● **Exercise prompt**
Only the lines below between the ones containing "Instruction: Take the" and "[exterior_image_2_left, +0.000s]", inclusive, are to be reproduced, each exactly as it stands.

● **Information shown**
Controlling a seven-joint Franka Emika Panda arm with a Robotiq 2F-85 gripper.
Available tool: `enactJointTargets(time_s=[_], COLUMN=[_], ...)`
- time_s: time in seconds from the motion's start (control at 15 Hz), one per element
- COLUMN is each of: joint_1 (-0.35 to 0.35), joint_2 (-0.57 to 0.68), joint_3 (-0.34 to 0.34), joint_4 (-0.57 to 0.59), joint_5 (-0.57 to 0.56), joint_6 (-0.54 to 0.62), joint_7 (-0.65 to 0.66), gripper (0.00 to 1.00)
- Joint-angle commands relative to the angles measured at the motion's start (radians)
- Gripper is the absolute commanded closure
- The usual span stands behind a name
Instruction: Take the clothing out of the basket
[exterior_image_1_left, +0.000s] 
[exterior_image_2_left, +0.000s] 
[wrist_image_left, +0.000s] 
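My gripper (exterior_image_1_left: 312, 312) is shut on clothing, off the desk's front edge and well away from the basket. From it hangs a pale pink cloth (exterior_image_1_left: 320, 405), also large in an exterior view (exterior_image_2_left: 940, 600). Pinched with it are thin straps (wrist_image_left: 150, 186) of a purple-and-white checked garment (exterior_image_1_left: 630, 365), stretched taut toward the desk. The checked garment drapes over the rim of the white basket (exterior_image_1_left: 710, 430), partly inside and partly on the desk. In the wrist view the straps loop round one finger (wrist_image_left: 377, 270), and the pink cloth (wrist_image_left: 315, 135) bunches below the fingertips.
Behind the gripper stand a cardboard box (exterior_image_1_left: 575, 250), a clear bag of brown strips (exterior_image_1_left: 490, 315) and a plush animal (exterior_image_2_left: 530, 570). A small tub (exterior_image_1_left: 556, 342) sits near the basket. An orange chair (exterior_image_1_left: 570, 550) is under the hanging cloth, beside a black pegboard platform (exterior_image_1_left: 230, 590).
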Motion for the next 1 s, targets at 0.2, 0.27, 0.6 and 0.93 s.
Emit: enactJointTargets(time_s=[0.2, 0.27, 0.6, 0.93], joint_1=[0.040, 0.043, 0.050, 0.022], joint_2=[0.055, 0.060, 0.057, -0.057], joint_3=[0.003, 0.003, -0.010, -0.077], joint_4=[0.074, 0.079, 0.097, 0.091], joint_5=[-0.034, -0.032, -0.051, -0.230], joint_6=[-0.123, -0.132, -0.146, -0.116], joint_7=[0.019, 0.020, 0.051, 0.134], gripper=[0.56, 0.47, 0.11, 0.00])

● **Solution for this problem**
Instruction: Take the clothing out of the basket
[exterior_image_1_left, +0.000s] 
[exterior_image_2_left, +0.000s] 

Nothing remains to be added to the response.